Para Luciana, o Sistema é a concretização da capilaridade da Rede. Como curadora da Plataforma Pró-Livro, a especialista acompanha também o processo de análise dos projetos inscritos no Prêmio IPL Retratos da Leitura e percebe a grande dificuldade que os responsáveis pelos projetos de leitura têm na hora de avaliar metas, resultados e estruturas.

“Ter essa ferramenta de avaliação sistematizada e disponível, não só para os mais de 700 projetos já cadastrados na Plataforma, mas para qualquer projeto de leitura, de qualquer tamanho, só traz fortalecimento para as ações que transformam por meio da leitura.”

O espaço digital ganhou força

A adaptação ao ambiente virtual imposta pela pandemia gerou novos aprendizados e avanços no âmbito da LEQT, que teve que rever suas ações presenciais e reorganizá-las no formato digital, de modo a atender ao planejamento e manter a Rede mobilizada para as atividades previstas e também as emergenciais.

“Percebemos que garantir espaços alternativos de interlocução interna e investir na construção de fóruns virtuais para dialogar com os diferentes atores que hoje atuam com leitura e escrita é de extrema importância”, observa Dianne.

Essa nova realidade abriu oportunidades para a realização de webinars sobre temas relevantes como: “O livro na formação das crianças: uma leitura crítica do PNLD 2022 Educação Infantil”, “Política Nacional de Leitura e Escrita: avanços e perspectivas” e “Bibliotecas brasileiras: avanços e desafios para universalização da leitura”.

Outro marco no campo da comunicação digital foi o lançamento do site da Rede, que reúne alguns dos resultados de seus oito anos de atuação, bem como informações, publicações, notícias e eventos de interesse do campo da leitura e escrita. Além disso, a Rede também ganhou um selo que traduz sua identidade visual. A peça poderá ser aplicada pelas organizações integrantes da LEQT em seus portais e demais canais de comunicação.

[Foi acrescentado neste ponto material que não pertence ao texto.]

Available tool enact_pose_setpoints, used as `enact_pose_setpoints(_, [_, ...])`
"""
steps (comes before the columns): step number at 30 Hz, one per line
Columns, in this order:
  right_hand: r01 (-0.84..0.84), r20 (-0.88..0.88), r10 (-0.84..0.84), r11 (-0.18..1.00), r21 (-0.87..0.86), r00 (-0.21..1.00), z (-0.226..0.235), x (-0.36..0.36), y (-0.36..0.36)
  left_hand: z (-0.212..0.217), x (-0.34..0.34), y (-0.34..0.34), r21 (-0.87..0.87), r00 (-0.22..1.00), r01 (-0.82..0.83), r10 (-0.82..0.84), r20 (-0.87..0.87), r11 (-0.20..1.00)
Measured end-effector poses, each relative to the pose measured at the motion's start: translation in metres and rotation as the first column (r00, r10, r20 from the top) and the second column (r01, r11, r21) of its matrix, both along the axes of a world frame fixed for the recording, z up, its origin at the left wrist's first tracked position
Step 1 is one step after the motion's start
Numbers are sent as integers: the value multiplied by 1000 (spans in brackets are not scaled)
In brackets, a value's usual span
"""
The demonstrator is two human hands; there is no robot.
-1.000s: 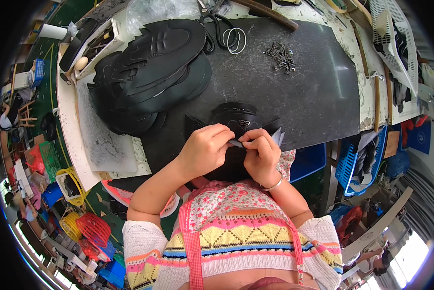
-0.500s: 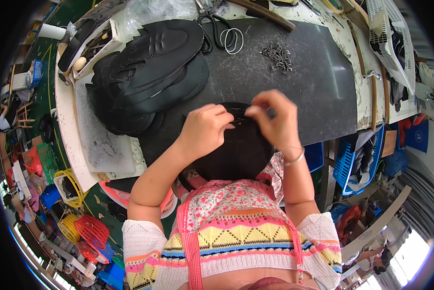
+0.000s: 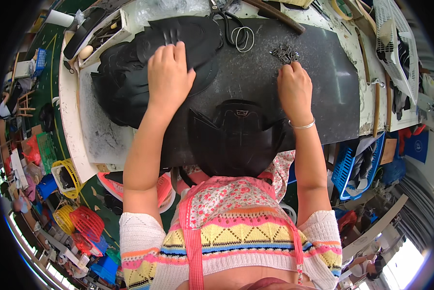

“Com o novo site da LEQT, a realização de alguns webinars em redes sociais e a participação em matérias de alguns veículos de comunicação, a Rede também avançou na capacidade de mobilizar e engajar não só as organizações da sociedade civil, fundações, institutos, editoras, redes, bibliotecas públicas e comunitárias que a compõem, mas também outros atores que atuam pela leitura e escrita de qualidade em diversos territórios do país”, celebra Gustavo.

Próximos passos

Para 2021, está previsto um conjunto de ações que contemplam a produção de novas publicações e estudos, a realização de seminários e formações, a participação da LEQT em espaços e debates públicos, a elaboração e divulgação de novos posicionamentos públicos, a manutenção e atualização do site, bem como a gestão e expansão das redes sociais e demais canais de comunicação da Rede, além da contínua sistematização e divulgação de informações e notícias relevantes sobre o campo e a agenda pública da leitura e escrita.

Para Gustavo, os desafios ainda são muitos e passam pela realização de ações de advocacy , que não responda só a ameaças de retrocessos, mas também seja capaz de fazer avançar boas políticas na área – o que pressupõe monitoramento e articulação constante com tomadores de decisão, o que ficou bastante prejudicado durante a pandemia.

“Temos potencial para ousar e inovar mais como rede nas formas e linguagens para mobilizar e engajar pessoas interessadas nessa temática em ações efetivas. Nesse sentido, esse período de intensa digitalização da vida nos traz grandes desafios, mas também algumas oportunidades interessantes de alcançar a novos públicos e espaços”, conclui o assessor.